## What the exercise asks
In the material below, find the line with "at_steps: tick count" and the line with "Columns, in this", then output those two lines and every line between them, exactly.

## Data section
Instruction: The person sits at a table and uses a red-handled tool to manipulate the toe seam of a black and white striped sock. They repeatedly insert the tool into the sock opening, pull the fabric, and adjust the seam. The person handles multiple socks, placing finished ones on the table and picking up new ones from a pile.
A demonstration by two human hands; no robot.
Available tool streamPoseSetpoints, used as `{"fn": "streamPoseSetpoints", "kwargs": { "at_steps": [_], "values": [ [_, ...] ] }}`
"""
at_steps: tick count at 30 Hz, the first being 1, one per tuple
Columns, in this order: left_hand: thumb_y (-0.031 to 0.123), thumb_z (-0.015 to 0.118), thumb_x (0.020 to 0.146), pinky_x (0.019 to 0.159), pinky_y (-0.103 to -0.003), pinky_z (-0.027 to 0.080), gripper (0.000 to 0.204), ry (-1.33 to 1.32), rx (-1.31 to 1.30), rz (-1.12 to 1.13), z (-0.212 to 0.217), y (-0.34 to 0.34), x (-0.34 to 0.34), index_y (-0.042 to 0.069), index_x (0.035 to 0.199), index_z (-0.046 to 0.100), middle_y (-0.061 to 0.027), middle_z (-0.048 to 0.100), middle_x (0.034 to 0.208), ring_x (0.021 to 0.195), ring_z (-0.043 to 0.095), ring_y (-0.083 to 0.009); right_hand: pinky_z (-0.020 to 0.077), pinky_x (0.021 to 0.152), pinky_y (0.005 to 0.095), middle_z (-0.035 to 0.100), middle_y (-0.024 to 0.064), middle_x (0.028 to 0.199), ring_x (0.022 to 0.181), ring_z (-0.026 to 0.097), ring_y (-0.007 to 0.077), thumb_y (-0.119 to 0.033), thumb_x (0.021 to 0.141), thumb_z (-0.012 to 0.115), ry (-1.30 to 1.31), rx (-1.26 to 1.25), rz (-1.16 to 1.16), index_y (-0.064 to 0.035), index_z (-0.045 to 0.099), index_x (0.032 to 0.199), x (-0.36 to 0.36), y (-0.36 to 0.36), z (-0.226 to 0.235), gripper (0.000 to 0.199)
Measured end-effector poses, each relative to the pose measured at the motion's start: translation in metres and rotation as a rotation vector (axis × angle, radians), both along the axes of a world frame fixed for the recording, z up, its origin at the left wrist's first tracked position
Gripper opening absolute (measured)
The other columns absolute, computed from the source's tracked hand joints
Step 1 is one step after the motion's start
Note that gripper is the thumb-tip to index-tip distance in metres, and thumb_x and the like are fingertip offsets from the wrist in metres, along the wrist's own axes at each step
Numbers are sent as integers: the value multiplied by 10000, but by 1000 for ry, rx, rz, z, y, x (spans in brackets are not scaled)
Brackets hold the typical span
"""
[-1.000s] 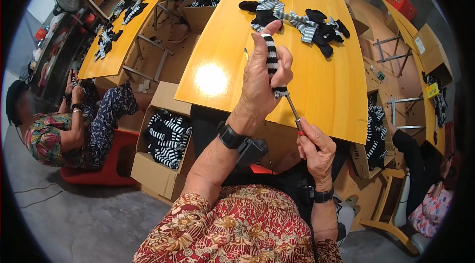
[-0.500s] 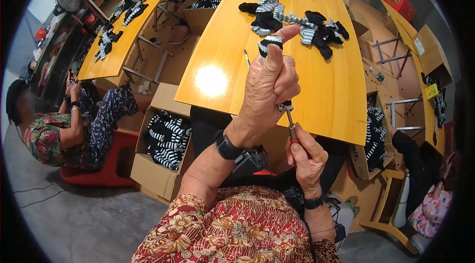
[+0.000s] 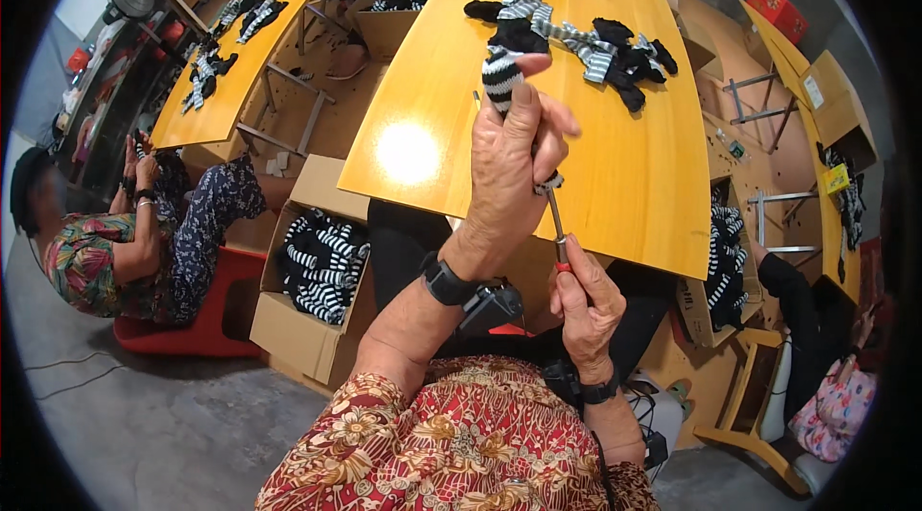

## Task solution
at_steps: tick count at 30 Hz, the first being 1, one per tuple
Columns, in this order: left_hand: thumb_y (-0.031 to 0.123), thumb_z (-0.015 to 0.118), thumb_x (0.020 to 0.146), pinky_x (0.019 to 0.159), pinky_y (-0.103 to -0.003), pinky_z (-0.027 to 0.080), gripper (0.000 to 0.204), ry (-1.33 to 1.32), rx (-1.31 to 1.30), rz (-1.12 to 1.13), z (-0.212 to 0.217), y (-0.34 to 0.34), x (-0.34 to 0.34), index_y (-0.042 to 0.069), index_x (0.035 to 0.199), index_z (-0.046 to 0.100), middle_y (-0.061 to 0.027), middle_z (-0.048 to 0.100), middle_x (0.034 to 0.208), ring_x (0.021 to 0.195), ring_z (-0.043 to 0.095), ring_y (-0.083 to 0.009); right_hand: pinky_z (-0.020 to 0.077), pinky_x (0.021 to 0.152), pinky_y (0.005 to 0.095), middle_z (-0.035 to 0.100), middle_y (-0.024 to 0.064), middle_x (0.028 to 0.199), ring_x (0.022 to 0.181), ring_z (-0.026 to 0.097), ring_y (-0.007 to 0.077), thumb_y (-0.119 to 0.033), thumb_x (0.021 to 0.141), thumb_z (-0.012 to 0.115), ry (-1.30 to 1.31), rx (-1.26 to 1.25), rz (-1.16 to 1.16), index_y (-0.064 to 0.035), index_z (-0.045 to 0.099), index_x (0.032 to 0.199), x (-0.36 to 0.36), y (-0.36 to 0.36), z (-0.226 to 0.235), gripper (0.000 to 0.199)

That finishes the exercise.